| EXERCISE INSTRUCTIONS |
Reproduce exactly only the lines from the line that holds "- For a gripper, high" to the line that holds "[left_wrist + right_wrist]", inclusive, in the listing below, and please leave out every picture.

| DATA BELOW |
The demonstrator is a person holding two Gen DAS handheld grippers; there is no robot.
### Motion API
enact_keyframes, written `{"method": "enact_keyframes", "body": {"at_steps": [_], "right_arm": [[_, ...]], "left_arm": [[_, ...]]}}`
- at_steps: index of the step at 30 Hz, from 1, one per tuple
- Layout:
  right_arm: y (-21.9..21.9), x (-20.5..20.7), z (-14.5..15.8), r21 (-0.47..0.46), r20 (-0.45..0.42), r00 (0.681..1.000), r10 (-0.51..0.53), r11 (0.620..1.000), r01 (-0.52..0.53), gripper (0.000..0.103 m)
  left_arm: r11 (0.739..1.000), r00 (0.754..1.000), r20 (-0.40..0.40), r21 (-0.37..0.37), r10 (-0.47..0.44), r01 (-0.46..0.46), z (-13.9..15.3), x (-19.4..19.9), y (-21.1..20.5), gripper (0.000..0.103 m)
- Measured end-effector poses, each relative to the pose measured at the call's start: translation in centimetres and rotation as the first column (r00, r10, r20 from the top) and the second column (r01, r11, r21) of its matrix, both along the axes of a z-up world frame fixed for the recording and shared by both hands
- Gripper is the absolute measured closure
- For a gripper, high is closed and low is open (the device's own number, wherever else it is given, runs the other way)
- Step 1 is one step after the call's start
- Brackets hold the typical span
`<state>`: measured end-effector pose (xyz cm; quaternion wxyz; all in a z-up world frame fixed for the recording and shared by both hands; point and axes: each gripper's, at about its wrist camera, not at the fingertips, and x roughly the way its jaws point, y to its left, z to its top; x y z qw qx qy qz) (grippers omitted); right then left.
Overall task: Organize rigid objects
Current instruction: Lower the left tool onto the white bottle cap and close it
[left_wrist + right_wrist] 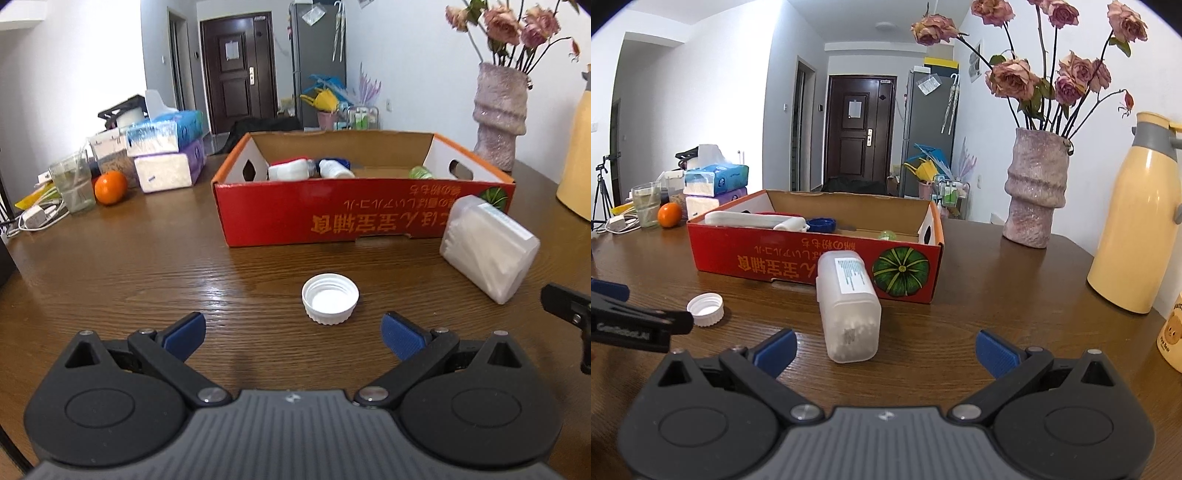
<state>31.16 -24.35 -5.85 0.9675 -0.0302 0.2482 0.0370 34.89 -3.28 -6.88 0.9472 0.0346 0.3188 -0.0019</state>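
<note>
Two hand-held grippers hover low over a brown wooden surface (129, 258), both with fingers spread wide and holding nothing. Far from them sits a red cardboard box (332, 214), open on top, with a few bottles lying inside. At its near right corner a clear plastic container (849, 310) of cotton swabs lies on its side, just ahead of the right hand-held gripper (884, 350) and a little left of its centre. A white cap (330, 298) rests mouth-up on the surface, just ahead of the left hand-held gripper (293, 338).
</note>
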Motion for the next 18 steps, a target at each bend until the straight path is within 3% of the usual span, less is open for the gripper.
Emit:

| SOLUTION FOR THIS EXERCISE |
- For a gripper, high is closed and low is open (the device's own number, wherever else it is given, runs the other way)
- Step 1 is one step after the call's start
- Brackets hold the typical span
`<state>`: measured end-effector pose (xyz cm; quaternion wxyz; all in a z-up world frame fixed for the recording and shared by both hands; point and axes: each gripper's, at about its wrist camera, not at the fingertips, and x roughly the way its jaws point, y to its left, z to its top; x y z qw qx qy qz) (grippers omitted); right then left.
Overall task: Organize rigid objects
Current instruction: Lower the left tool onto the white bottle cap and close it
[left_wrist + right_wrist] 

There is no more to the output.